WIBWO 8: OOP and TDD

December 16, 2019

OOP

I finally finished outlining the LinkedIn Course and the results are here on Github! There are a lot of good principles about OOP in general that can be learned from this course. If your company offers LinkedIn Learning and you are trying to improve your OOP skills, I recommend the course.

My senses for understanding how to use OOP are most definitely improving. It’s obvious at work where I’m seeing better ways to handle certain problems in my head. I’m constantly working the muscle when trying to think about how to solve problems using it instead of in a procedural way.

I’ve been seeing a lot of examples around me lately where diving right into writing the code has ended up with lackluster results. When thinking about how we want our object-oriented code to function it many times makes sense to begin with the end in mind, and write the code you want to use first, then build the code so that it works. Interestingly, this ties directly into the concept of TDD.

Using TDD to write better object-oriented code (and code in general)

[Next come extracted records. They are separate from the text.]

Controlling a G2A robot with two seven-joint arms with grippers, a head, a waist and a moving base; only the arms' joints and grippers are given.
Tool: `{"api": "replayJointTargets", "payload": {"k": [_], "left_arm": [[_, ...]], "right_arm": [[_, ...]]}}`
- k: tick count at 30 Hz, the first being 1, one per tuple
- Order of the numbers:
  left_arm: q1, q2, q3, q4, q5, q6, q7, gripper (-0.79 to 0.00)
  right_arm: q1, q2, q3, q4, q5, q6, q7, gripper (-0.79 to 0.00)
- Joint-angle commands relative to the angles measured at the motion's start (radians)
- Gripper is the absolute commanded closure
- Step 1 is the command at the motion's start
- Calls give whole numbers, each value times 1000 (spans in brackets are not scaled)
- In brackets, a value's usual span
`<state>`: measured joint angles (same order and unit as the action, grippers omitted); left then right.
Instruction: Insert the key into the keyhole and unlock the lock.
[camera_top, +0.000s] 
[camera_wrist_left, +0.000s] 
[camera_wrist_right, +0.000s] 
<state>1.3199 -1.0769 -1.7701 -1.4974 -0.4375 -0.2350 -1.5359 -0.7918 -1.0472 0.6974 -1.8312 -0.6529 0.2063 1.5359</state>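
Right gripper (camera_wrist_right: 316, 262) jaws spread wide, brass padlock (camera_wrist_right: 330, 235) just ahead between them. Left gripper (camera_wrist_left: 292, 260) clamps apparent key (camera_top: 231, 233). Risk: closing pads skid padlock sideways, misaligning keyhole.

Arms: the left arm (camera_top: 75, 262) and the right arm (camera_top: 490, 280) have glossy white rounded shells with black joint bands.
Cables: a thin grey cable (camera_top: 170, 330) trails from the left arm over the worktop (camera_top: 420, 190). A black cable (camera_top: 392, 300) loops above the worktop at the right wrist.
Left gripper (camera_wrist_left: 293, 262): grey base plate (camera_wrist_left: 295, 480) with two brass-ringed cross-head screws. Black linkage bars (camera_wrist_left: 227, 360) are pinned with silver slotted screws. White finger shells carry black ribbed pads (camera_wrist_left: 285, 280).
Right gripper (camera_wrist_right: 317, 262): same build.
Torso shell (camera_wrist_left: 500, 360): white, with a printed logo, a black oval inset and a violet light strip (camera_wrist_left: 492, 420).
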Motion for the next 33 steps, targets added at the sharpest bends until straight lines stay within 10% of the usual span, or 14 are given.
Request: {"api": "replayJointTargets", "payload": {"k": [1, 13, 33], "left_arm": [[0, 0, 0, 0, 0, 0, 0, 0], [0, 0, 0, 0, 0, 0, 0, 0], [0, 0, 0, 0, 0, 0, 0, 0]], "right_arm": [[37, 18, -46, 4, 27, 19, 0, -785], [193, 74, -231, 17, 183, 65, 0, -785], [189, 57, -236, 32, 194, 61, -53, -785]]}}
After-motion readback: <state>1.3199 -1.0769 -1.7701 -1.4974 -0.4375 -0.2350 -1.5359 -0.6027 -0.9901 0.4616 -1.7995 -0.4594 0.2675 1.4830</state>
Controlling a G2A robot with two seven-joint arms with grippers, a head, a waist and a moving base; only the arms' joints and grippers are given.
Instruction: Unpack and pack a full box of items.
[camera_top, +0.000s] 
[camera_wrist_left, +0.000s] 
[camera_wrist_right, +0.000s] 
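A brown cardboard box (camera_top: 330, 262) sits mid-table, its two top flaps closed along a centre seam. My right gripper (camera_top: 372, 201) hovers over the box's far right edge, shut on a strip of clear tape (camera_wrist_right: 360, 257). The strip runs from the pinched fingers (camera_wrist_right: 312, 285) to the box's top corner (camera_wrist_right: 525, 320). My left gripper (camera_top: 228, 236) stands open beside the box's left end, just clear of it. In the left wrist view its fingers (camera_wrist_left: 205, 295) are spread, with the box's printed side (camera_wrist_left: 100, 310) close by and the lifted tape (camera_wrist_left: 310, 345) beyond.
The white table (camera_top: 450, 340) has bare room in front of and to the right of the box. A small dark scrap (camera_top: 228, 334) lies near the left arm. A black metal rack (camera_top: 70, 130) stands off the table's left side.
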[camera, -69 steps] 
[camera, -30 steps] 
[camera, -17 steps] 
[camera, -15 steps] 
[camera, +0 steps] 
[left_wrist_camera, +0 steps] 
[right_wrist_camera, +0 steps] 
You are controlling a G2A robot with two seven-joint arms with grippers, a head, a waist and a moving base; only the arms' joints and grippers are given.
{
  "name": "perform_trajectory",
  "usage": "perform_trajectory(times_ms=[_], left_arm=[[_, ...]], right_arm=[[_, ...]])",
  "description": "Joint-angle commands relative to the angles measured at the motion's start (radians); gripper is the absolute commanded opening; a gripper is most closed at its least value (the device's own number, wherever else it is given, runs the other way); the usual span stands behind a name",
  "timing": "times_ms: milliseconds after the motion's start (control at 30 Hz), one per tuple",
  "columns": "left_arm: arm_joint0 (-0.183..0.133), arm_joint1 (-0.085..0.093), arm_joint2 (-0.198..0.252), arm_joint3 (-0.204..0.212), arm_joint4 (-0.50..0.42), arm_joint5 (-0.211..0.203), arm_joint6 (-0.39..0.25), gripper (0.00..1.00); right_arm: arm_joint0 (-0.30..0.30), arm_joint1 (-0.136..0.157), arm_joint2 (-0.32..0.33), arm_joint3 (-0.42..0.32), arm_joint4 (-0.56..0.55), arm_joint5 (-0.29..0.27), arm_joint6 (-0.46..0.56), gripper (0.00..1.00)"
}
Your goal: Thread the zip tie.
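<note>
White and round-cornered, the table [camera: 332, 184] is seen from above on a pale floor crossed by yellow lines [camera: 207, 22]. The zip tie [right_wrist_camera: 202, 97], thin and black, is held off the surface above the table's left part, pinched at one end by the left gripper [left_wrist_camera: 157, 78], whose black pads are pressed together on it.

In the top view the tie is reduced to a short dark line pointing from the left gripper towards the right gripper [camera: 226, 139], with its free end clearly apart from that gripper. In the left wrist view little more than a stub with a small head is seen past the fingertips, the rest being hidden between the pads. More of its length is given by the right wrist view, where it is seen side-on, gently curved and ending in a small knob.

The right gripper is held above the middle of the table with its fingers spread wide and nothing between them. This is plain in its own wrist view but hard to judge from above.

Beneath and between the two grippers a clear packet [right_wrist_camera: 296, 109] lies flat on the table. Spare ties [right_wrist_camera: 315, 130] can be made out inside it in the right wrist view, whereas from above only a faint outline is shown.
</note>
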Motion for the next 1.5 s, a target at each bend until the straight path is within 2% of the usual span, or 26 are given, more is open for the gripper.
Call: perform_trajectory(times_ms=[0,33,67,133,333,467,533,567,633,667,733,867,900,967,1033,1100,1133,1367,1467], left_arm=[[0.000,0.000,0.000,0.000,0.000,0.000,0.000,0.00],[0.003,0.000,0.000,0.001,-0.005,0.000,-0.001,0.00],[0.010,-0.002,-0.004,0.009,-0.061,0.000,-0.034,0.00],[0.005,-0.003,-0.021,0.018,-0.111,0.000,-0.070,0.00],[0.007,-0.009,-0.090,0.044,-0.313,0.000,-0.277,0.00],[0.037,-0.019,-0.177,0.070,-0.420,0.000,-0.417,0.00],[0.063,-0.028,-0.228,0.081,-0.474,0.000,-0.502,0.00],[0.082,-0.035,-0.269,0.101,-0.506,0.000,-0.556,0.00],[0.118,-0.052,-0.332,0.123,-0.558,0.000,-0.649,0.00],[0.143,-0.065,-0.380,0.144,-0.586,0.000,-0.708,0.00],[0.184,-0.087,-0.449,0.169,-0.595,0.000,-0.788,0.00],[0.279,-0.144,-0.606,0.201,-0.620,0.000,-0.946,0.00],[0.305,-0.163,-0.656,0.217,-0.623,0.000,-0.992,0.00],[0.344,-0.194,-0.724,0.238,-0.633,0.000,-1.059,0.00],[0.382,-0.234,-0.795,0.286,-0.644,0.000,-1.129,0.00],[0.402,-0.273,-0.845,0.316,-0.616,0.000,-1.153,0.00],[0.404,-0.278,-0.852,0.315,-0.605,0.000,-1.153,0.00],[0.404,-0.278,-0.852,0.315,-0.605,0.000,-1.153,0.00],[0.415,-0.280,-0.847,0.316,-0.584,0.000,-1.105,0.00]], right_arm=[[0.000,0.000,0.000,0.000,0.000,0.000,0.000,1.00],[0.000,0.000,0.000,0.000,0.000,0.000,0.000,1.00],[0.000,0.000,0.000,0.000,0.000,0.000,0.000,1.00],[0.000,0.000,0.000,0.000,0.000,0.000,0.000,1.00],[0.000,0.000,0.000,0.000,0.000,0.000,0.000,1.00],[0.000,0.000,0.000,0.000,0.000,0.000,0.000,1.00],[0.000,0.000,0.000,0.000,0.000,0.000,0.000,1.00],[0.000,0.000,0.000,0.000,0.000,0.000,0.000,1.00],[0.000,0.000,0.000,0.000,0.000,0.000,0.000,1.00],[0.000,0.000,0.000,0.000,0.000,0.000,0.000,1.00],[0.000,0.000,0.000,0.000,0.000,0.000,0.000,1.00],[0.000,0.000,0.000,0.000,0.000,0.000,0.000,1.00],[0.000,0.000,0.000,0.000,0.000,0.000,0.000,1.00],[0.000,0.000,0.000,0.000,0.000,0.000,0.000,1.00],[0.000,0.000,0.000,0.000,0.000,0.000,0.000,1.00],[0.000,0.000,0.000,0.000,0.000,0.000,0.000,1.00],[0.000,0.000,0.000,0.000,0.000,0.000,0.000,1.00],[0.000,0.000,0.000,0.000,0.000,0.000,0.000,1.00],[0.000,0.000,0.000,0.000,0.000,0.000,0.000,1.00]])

With TDD, we write our tests first, thus forcing us to use the nonexistent code in a way that is most pleasant to us. This allows us to write much more nicely designed code first, which we can then build afterwards. There is actually a great example of this I found that offers a way to follow along through the thought process of TDD.

I believe the saying is “red, green, refactor”. In other words, write your test which will fail because the code isn’t there yet. Make the test pass. Then refactor your code to clean it up. Repeat this process forever and ever until your project is a beautiful work of art.

My Secret Project

My Secret Project™ is coming along just fine. I want to do it right and use TDD from the beginning, so I’ve been learning about that as I begin working on it. I spent a good amount of time utilizing what I learned in the LinkedIn course to design the project, and I’m feeling confident in beginning development. The goal is to do extensive documentation on the project as I build it, and share it here in the blog. Hopefully it doesn’t slow me down too much, but I want to share my learning experience with you so that we can learn together.

I will be expanding upon some of the ideas within this post in their own posts outside of the What I’ve Been Working On series, so keep your eye out for them!